I'm guessing their about 9 weeks old. I have 5 in all, two I believe to be pullets because their waddles and cones are very small. These three I don't know, can anyone guess?


Sent from my iPad using Chicken Forum


----------



## chick-n-carol (Apr 14, 2014)

Sent from my iPad using Chicken Forum


----------



## nj2wv (Aug 27, 2013)

The first looks definitely like a cockerel to me.


----------



## piglett (Jun 21, 2012)

nj2wv said:


> The first looks definitely like a cockerel to me.


yup there be boys in your flock


----------



## chick-n-carol (Apr 14, 2014)

Here's the one I wonder about he/she has smaller waddles and cone of the other two. I tried to bring the picture in better,any ideas?

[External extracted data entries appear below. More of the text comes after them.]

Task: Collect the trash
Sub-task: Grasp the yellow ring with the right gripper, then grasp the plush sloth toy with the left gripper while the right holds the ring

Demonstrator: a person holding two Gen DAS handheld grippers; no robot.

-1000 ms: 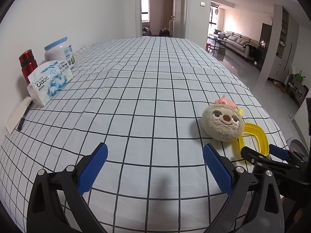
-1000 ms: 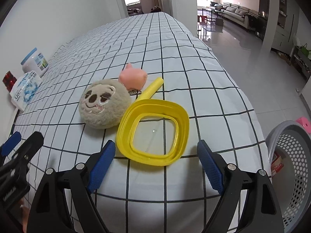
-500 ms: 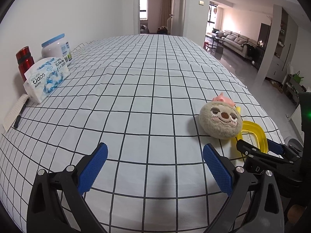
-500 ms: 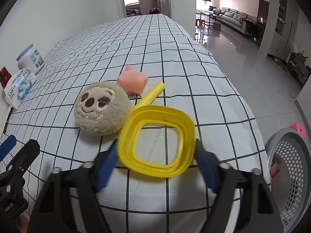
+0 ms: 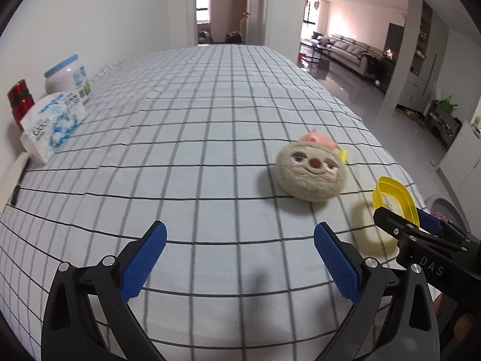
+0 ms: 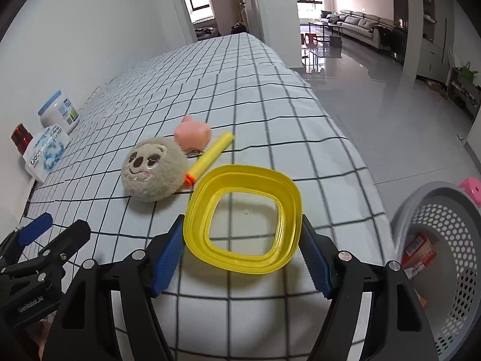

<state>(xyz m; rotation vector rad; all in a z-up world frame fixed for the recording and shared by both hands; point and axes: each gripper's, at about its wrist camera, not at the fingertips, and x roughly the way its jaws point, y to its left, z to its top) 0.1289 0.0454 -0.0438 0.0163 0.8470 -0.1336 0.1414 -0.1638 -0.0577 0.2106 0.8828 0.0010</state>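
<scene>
Spread wide with nothing between them, the jaws of the left gripper (image 5: 240, 258) hang over bare checked tablecloth (image 5: 210, 138). Far out beyond its left finger, against the wall, stand a red bottle (image 5: 20, 103), a white tissue pack (image 5: 52, 126) and a blue-lidded tub (image 5: 67, 75). Ahead and to the right of its right finger lies a round plush face (image 5: 311, 173), with a pink pig toy (image 5: 315, 138) just behind it.

Further right, the right gripper (image 6: 242, 252) has its blue pads (image 6: 168, 255) pressed against both sides of a yellow lid (image 6: 240, 258), pinching it; seen from the left wrist the lid (image 5: 396, 198) sits tilted, raised off the cloth above its own yellowish shadow. Just beyond the tips, to the left, the plush face (image 6: 154, 173) rests on the cloth, touching a yellow foam dart (image 6: 210, 155) that runs diagonally away from it, and the pig toy (image 6: 194, 132) sits close behind both. Right of the right finger, below the table edge, stands a grey perforated basket (image 6: 451, 219) holding a red-and-white packet (image 6: 419, 251). A pink stool (image 6: 470, 188) shows just behind the basket rim.
</scene>
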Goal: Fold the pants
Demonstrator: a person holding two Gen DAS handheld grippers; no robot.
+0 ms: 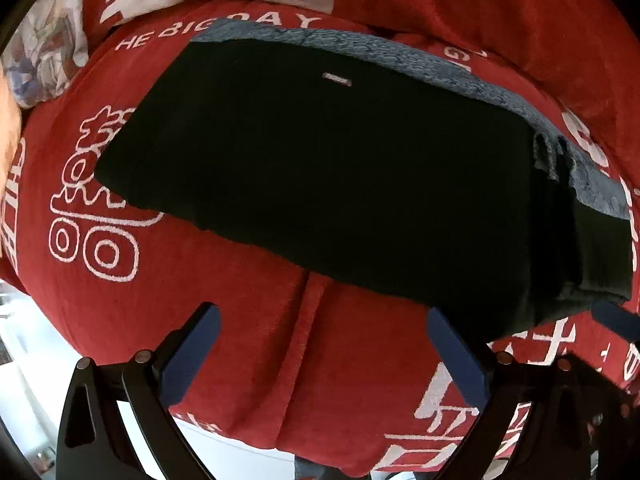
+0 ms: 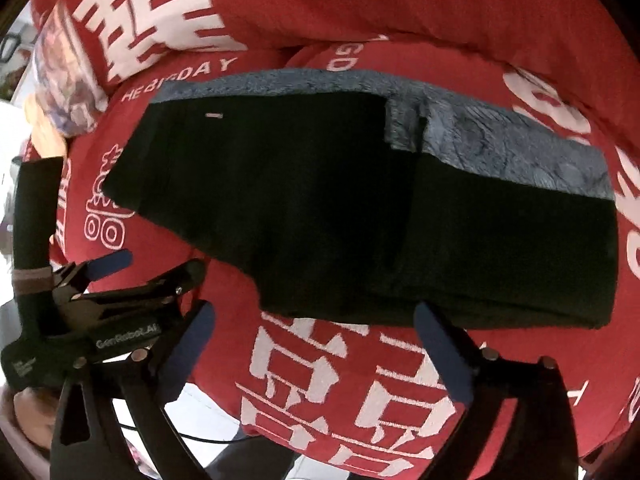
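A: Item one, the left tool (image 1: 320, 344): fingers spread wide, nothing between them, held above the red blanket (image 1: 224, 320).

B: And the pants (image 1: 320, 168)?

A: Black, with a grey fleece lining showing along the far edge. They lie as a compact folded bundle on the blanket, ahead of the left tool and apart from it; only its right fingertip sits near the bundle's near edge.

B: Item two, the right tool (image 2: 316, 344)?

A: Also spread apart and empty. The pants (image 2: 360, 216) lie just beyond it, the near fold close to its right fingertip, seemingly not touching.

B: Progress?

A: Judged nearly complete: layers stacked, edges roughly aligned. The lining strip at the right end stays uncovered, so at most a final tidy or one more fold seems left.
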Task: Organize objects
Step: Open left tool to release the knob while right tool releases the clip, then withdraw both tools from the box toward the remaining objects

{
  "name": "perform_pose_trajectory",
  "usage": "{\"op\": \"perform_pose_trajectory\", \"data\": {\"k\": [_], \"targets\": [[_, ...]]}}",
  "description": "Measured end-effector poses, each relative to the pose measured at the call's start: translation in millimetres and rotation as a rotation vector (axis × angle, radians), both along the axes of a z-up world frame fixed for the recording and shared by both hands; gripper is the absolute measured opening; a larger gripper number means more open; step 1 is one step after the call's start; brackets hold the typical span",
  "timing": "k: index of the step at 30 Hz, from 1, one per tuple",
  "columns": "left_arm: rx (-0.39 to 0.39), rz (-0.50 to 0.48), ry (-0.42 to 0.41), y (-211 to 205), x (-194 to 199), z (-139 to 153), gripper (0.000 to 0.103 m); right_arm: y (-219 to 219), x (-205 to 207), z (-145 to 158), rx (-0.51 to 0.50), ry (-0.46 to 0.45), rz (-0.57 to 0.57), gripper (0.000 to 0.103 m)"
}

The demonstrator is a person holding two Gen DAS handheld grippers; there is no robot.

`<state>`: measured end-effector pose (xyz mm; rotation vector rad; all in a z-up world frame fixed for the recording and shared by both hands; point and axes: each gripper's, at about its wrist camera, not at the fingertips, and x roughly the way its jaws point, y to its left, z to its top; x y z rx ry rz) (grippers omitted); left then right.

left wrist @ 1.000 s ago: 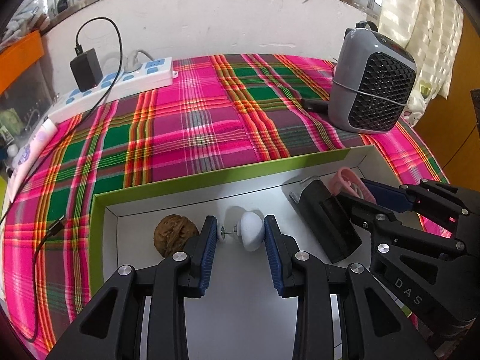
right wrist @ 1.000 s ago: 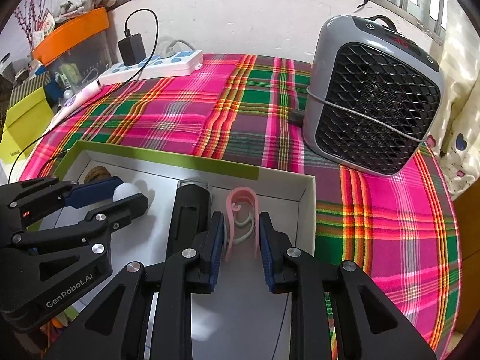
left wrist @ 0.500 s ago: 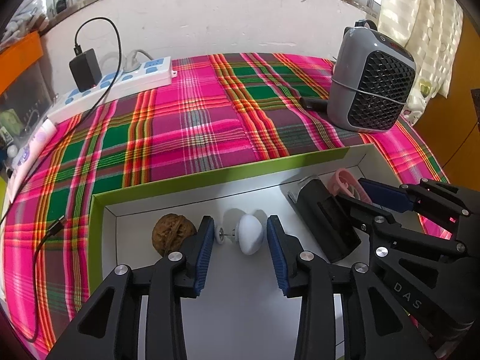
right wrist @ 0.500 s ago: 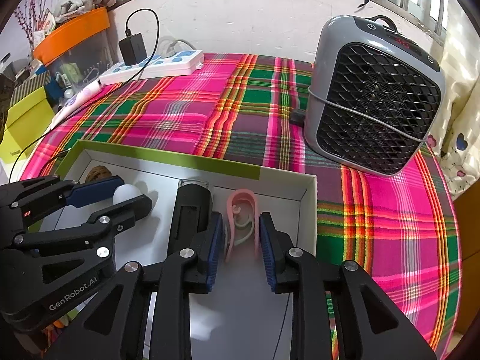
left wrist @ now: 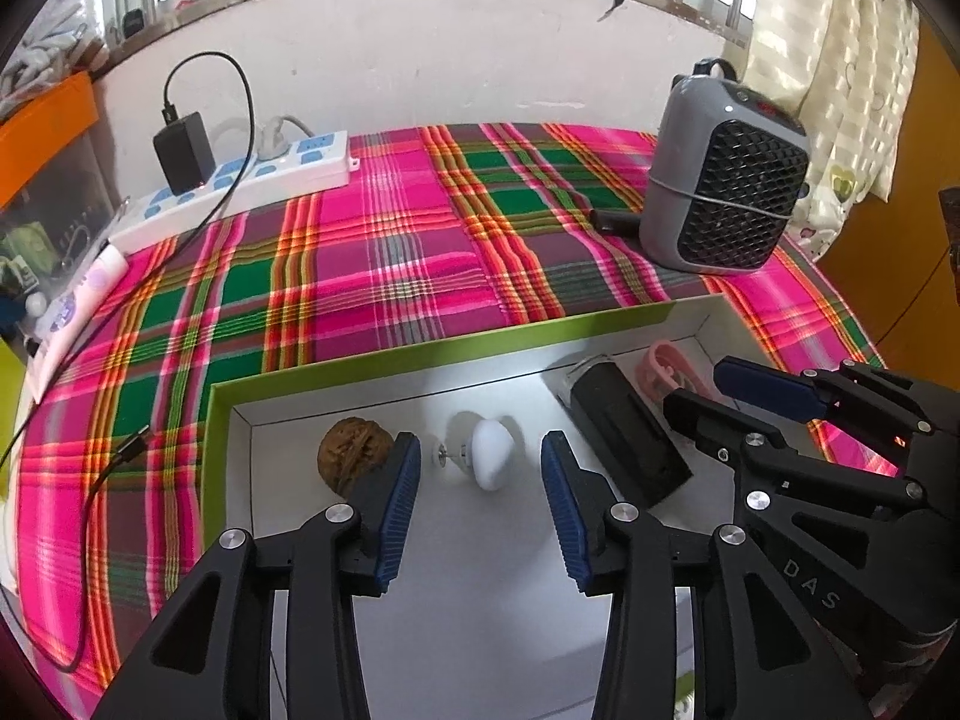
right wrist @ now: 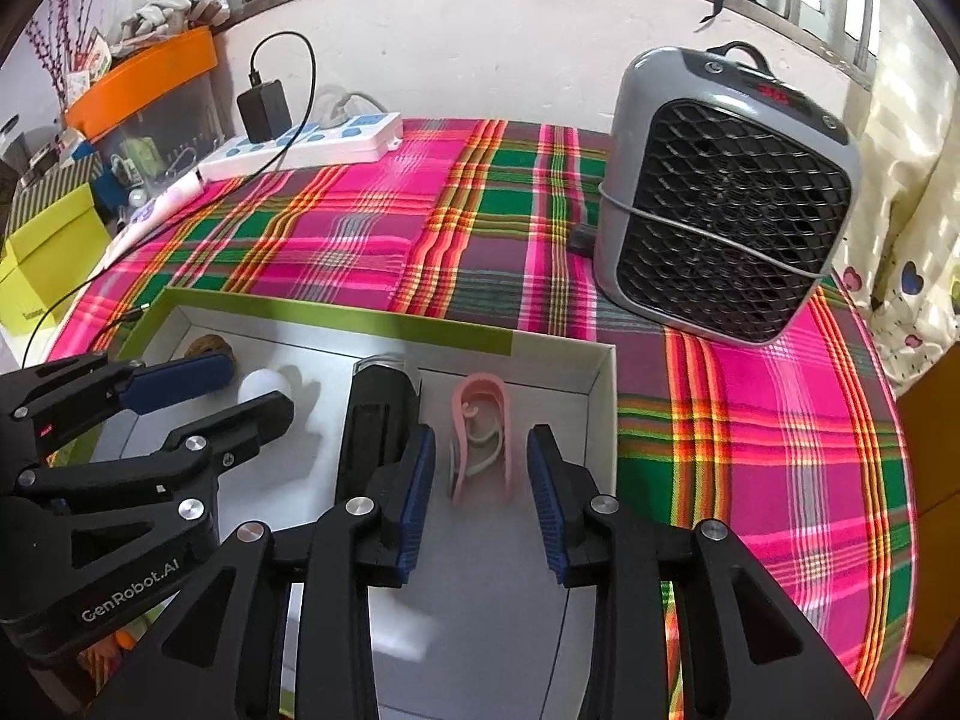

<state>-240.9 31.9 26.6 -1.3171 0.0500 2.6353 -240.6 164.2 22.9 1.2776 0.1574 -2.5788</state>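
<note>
A shallow white box with a green rim (left wrist: 420,354) lies on the plaid cloth; its rim also shows in the right wrist view (right wrist: 384,324). Inside lie a brown walnut (left wrist: 354,456), a white knob on a metal pin (left wrist: 489,459), a black block (left wrist: 624,438) and a pink clip (left wrist: 666,363). My left gripper (left wrist: 480,468) is open and empty, its jaws apart on either side of the knob. My right gripper (right wrist: 480,462) is open and empty, its jaws apart on either side of the pink clip (right wrist: 483,435), with the black block (right wrist: 375,426) at its left.
A grey fan heater (right wrist: 720,198) stands on the cloth behind the box at the right. A white power strip (left wrist: 240,192) with a black charger and cable lies at the back left. Yellow-green and orange boxes (right wrist: 48,246) stand left of the table.
Both grippers opened wider. The left jaws let go of the white knob, the right jaws let go of the pink clip. Both drew back a little.
</note>
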Motion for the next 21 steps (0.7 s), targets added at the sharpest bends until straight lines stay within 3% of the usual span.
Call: {"op": "perform_pose_trajectory", "data": {"k": [21], "targets": [[0.021, 0.020, 0.061, -5.0, 56.7, 25.7, 0.040, 5.7, 51.8, 23.1, -0.039, 0.055, -0.024, 0.033]]}}
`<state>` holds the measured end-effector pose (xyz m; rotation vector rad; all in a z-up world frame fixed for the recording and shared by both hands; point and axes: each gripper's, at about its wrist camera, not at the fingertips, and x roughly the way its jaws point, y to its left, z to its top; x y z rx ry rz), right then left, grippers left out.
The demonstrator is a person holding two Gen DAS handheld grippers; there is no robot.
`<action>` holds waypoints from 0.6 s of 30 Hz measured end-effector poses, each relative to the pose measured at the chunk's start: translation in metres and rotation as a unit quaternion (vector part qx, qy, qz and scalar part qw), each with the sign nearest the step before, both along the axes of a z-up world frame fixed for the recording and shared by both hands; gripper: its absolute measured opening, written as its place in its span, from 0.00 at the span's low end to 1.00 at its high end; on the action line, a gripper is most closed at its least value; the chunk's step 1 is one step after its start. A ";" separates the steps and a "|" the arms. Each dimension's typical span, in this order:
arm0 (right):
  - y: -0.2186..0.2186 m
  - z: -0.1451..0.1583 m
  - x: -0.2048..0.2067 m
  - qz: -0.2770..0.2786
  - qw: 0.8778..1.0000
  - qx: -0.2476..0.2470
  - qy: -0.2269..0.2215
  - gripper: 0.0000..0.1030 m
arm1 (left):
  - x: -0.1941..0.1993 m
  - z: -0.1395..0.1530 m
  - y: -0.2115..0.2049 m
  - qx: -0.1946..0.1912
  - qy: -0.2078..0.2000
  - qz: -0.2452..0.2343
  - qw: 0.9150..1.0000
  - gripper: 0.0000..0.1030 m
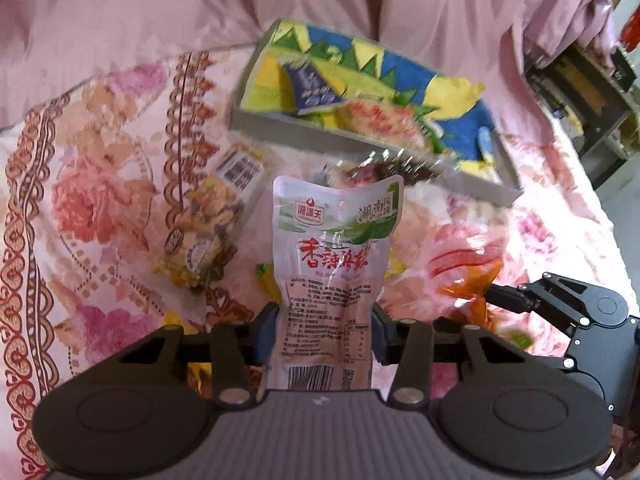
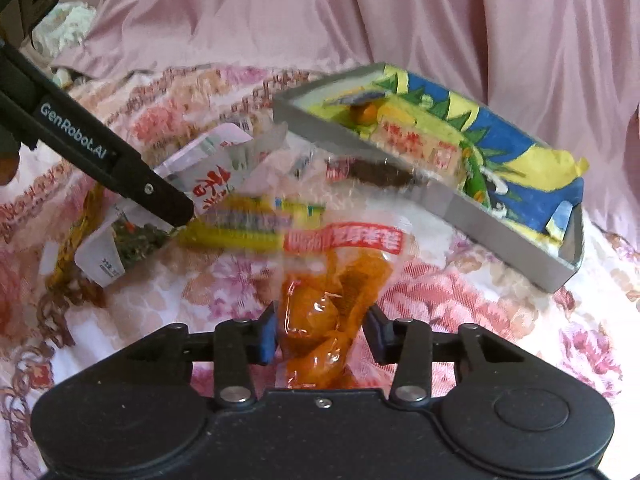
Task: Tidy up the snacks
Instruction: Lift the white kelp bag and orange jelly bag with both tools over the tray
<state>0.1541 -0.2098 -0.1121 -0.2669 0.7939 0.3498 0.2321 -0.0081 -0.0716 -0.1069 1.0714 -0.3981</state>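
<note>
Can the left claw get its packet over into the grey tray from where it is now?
Probably yes. The left claw grips the white packet, and the grey tray lies just beyond, open-topped, holding few packets. Only loose snacks lie between, low on the cloth.

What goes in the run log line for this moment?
left gripper: shut on white packet | right gripper: shut on orange packet | tray: some snacks inside | loose snacks on bedspread

White snack pouch (image 1: pixel 334 268) and orange snack pouch (image 2: pixel 320 312), both claw-clamped, near grey tray (image 1: pixel 304 130).

Pink floral bedspread (image 1: pixel 100 200), grey tray (image 2: pixel 440 200), orange snack pouch (image 2: pixel 324 308).
</note>
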 end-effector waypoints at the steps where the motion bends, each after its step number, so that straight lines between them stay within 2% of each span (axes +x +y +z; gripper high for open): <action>1: -0.001 0.004 -0.001 -0.002 1.000 0.005 -0.006 0.39 | -0.001 0.003 0.000 -0.003 -0.006 -0.002 1.000 0.49; 2: -0.001 0.007 -0.002 -0.002 1.000 0.013 -0.010 0.33 | -0.003 0.005 0.000 -0.010 -0.013 -0.003 1.000 0.49; 8: -0.002 0.016 -0.007 -0.012 0.999 0.022 -0.030 0.33 | -0.005 0.013 0.000 -0.046 -0.028 -0.007 0.998 0.49; 18: -0.009 0.029 -0.010 -0.027 0.996 0.038 -0.069 0.33 | -0.005 0.019 0.004 -0.068 -0.056 0.015 0.996 0.49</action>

Sent from my iPad using Chicken Forum


----------



## nj2wv (Aug 27, 2013)

Seems to be a cockerel also.


----------



## hildar (Oct 3, 2013)

The second one I would say is a pullet tail is shorter and with waddles and comb being smaller looks like a pullet to me.


----------



## piglett (Jun 21, 2012)

at such a young age that is a boy for sure & a great looking one at that!

we pick the best cockerel out of a bunch & send the rest of the boys off to freezer camp 

once they have some size to them (22/25 weeks)


----------